No pictures, please. Copy exactly the lines from the one with "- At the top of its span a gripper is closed" through the final line below.
BEGIN Collected data
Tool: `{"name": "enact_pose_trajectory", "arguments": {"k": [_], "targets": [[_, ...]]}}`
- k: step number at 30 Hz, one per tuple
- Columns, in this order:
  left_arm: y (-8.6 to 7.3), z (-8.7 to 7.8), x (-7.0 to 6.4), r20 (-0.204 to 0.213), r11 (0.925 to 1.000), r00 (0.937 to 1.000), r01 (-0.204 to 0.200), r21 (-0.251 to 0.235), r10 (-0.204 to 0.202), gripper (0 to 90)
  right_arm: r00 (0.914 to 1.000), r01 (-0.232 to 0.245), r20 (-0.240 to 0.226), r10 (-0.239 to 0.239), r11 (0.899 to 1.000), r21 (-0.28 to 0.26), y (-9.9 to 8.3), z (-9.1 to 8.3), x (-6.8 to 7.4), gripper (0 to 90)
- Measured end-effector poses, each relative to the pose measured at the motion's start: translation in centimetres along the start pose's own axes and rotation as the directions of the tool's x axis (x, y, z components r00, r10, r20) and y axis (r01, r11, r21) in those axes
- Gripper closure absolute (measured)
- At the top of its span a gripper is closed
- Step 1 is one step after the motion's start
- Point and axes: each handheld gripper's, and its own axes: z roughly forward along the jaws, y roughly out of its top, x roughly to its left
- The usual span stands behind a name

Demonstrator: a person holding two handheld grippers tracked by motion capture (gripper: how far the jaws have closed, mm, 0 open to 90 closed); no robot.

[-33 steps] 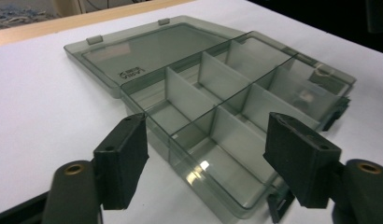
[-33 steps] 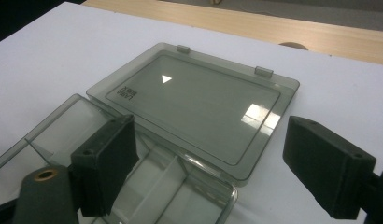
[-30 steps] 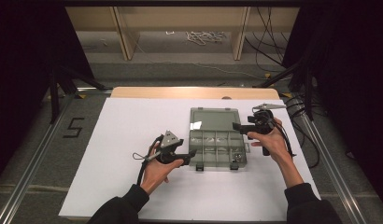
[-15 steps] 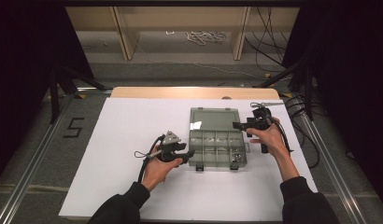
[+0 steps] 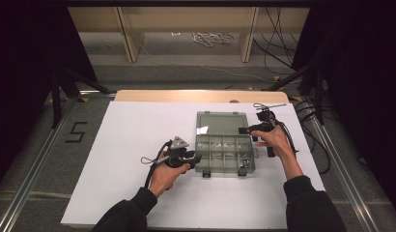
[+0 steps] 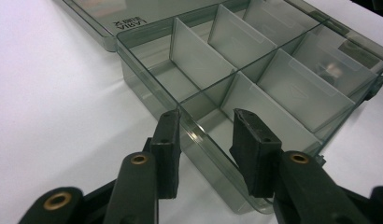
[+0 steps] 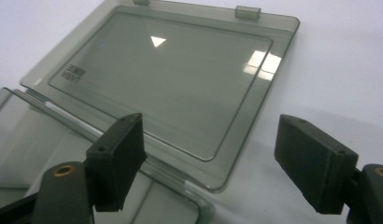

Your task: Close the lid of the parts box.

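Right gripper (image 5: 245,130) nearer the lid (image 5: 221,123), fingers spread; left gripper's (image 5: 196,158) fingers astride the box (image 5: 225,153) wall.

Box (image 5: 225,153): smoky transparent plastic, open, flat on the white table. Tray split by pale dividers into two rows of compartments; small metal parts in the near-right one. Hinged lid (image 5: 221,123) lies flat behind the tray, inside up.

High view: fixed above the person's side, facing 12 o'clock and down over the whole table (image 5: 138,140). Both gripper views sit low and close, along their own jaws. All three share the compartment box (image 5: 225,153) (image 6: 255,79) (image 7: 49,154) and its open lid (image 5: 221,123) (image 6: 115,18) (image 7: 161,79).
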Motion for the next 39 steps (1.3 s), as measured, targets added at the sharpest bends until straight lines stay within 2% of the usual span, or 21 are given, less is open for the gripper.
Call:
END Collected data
Answer below
- At the top of its span a gripper is closed
- Step 1 is one step after the motion's start
- Point and axes: each handheld gripper's, and its own axes: z roughly forward along the jaws, y roughly out of its top, x roughly to its left
- The usual span stands behind a name

Demonstrator: a person holding two handheld grippers tracked by motion capture (gripper: how far the jaws have closed, mm, 0 open to 90 closed); no robot.

[-33 steps] 
[-33 steps] 
[-30 steps] 
[-15 steps] 
[+0 steps] 
[+0 steps] 
[+0 steps] 

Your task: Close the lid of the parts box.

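Right gripper (image 5: 245,130) nearer the lid (image 5: 221,123), fingers spread; left gripper's (image 5: 196,158) fingers astride the box (image 5: 225,153) wall.

Box (image 5: 225,153): smoky transparent plastic, open, flat on the white table. Tray split by pale dividers into two rows of compartments; small metal parts in the near-right one. Hinged lid (image 5: 221,123) lies flat behind the tray, inside up.

High view: fixed above the person's side, facing 12 o'clock and down over the whole table (image 5: 138,140). Both gripper views sit low and close, along their own jaws. All three share the compartment box (image 5: 225,153) (image 6: 255,79) (image 7: 49,154) and its open lid (image 5: 221,123) (image 6: 115,18) (image 7: 161,79).
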Motion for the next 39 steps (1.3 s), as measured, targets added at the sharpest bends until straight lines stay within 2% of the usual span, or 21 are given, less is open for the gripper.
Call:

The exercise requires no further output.